In a way, in the story, the ‘fruit’ or ‘apple’ represents the ‘idol’ that comes to stand between Adam and God; it is the worldly object that is seen to be able to make Adam and Eve like God, knowing good and evil: ethics/universe of objects the control of which make humans ‘like God’. The mistake that unfolds in history is the progressive domination of such object, the ‘death’ that ultimately pushes God entirely out of human knowledge and experience. When such ‘worldly saturation’ occurs, then Christ returns to restore life, that is, God.

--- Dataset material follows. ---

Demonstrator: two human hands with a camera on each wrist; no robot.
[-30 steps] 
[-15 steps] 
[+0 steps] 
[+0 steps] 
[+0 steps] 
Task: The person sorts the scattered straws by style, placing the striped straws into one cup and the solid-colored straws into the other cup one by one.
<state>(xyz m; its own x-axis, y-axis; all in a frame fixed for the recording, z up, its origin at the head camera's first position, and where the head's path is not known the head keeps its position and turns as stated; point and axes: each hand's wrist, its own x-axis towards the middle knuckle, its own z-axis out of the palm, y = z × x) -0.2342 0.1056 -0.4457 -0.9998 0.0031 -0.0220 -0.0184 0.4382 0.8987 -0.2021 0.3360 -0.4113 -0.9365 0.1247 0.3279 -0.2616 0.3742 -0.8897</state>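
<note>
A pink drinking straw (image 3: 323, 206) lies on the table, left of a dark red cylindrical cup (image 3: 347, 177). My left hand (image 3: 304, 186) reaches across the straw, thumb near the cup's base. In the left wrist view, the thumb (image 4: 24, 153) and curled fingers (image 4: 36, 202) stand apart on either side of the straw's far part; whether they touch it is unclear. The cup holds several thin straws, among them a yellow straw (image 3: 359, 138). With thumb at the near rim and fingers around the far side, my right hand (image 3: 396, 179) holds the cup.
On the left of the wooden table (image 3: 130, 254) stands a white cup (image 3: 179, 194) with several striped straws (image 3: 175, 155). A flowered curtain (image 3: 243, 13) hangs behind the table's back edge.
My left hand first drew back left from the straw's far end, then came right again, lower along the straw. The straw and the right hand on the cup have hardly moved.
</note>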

If this post-fall state is inherited by all humans, then as this is indicated by choice or free will, our state determines thus our ability to know God. This ability, founded in the ‘first significant choice’ – since if there was choice before the Fall then its significance was consistent with God’s will, where ‘everything’ would be significant, thus allowing nothing significant to be punctuated as such – thus likewise conveys the beginning of ethics, since that which is consistent with God’s will has no weight against what could be evil since such a motion in that ‘pre-fall’ state is God’s state and not so much a human state. The post Fall state of humanity, wherein choice upon good and evil resides or is established, is the entirely of what we can know, our knowing being limited by the sinful condition of knowing with choice, can be called the universe, because it consists of or is correspondent with what all humans can possibly know. So it is that Kierkegaard, in “Fear and Trembling” (I believe its this book) begins with “the universe is the ethical”.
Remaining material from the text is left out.